The tax gaps report that is produced annually by HMRC is a useful indicator to demonstrate the progress of AWRS. FWD are aware that HMRC are looking to scrap part of the tax gaps report that breakdowns the beer, spirits and wine market by the illicit market, legitimate market and cross border shopping. FWD are lobbying to maintain this crucial part of the report.
FWD are supportive of ensuring tobacco products are safe from fraudulent activity, but members shared concerns about the timeframe for registering for identifier codes, as well as concerns about the recovery cost of the scanning equipment needed for this new system, and the need for a soft landing in terms of HMRC enforcement in the first year.
Whilst the timeframe for registering for identifier codes was not changed, HMRC agreed that a 12 month soft landing enforcement period would take place.

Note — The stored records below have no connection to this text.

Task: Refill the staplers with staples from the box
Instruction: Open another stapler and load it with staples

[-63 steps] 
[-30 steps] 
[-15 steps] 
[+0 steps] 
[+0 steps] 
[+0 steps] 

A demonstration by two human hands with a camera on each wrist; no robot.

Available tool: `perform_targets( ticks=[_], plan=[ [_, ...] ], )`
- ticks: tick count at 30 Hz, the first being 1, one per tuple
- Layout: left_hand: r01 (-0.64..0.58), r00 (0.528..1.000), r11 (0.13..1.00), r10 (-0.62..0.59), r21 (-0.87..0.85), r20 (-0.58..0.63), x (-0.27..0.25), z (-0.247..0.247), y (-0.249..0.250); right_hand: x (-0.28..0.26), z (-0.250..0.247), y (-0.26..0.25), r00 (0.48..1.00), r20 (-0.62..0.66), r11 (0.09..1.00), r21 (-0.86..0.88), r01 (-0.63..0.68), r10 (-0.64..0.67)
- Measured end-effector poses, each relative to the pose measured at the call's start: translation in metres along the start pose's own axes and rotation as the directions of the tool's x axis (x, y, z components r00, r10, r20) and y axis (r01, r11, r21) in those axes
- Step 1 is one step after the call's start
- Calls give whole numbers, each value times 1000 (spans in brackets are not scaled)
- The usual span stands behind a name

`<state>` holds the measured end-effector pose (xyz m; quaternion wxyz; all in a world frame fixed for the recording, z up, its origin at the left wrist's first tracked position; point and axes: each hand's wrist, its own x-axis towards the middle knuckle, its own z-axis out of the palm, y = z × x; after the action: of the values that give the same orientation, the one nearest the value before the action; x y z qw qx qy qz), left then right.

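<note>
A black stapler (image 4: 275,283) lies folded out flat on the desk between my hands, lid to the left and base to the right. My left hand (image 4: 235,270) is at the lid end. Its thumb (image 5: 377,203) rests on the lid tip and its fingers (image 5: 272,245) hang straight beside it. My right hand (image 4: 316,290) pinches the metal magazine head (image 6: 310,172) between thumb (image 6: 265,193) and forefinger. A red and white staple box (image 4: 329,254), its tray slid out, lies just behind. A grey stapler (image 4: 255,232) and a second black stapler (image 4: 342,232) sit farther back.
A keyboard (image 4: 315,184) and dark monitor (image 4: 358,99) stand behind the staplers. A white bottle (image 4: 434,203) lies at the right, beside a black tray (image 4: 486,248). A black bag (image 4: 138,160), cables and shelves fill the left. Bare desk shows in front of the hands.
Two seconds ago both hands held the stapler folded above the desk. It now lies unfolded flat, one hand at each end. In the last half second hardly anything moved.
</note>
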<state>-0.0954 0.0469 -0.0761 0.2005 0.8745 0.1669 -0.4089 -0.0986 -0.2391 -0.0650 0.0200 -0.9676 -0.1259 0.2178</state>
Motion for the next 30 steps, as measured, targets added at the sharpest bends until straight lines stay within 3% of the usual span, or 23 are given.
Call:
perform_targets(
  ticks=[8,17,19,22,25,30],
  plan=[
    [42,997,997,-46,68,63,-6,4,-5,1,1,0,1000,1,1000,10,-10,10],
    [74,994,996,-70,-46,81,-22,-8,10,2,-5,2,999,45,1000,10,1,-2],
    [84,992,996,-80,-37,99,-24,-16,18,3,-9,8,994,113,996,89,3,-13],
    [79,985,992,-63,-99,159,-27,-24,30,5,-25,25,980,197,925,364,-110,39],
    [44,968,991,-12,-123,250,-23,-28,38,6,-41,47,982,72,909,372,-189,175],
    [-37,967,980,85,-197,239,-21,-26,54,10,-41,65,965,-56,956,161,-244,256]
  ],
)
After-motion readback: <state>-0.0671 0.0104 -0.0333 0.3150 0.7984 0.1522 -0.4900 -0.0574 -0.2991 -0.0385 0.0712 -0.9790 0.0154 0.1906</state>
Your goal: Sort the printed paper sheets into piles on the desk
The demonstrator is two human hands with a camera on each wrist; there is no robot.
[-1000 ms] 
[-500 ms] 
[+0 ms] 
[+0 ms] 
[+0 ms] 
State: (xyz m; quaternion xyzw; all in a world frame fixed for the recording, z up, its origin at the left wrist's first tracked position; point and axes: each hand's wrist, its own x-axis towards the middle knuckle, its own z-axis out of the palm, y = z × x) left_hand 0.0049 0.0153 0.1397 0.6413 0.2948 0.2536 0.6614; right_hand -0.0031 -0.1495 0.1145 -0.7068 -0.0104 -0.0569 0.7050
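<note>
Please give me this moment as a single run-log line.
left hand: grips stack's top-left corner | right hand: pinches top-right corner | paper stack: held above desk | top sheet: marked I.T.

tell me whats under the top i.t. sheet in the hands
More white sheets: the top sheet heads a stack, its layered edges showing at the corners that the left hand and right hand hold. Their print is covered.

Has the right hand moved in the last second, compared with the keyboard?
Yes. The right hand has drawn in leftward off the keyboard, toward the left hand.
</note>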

Wholesalers need to obtain equipment to record the movement of these products. The tobacco industry is responsible for providing the equipment and has appointed a third party provider, SGS, to act as the single point of contact.
Some wholesalers are experiencing some challenges in that the SGS fund seems to allow recovery only of hardware, not the additional costs of training or extra time resulting from the introduction of track and trace which are harder to quantify. It is entirely likely that the full cost will not be recovered. The funding may also not even cover the initial cost of implementation.
To add even further complexity to the implementation of the new system and unintended consequences for wholesalers, some wholesalers wishing to integrate the scanning process within their existing systems to avoid double scanning and to be able integrate data have been quoted a cost by their scanning provider which is far greater than the identified contribution SGS would make. This is based on a standalone hardware system that would lead to double scanning.
FWD recently asked the Government what opportunity for appeal exists for economic operators in the event that the compensation offered by tobacco manufacturers for the equipment and software for the recording and transmission of product movement and transactional events to the data storage systems does not cover the cost to that operator implementing the Tobacco Products (Traceability).
FWD has been working extensively to ensure that wholesalers concerns about the implementation of this new system are acknowledged. This work has taken place through meetings and regular calls with HMRC, submitting written questions to Parliament and working with the Association of Convenience Stores on joint representations to the Government.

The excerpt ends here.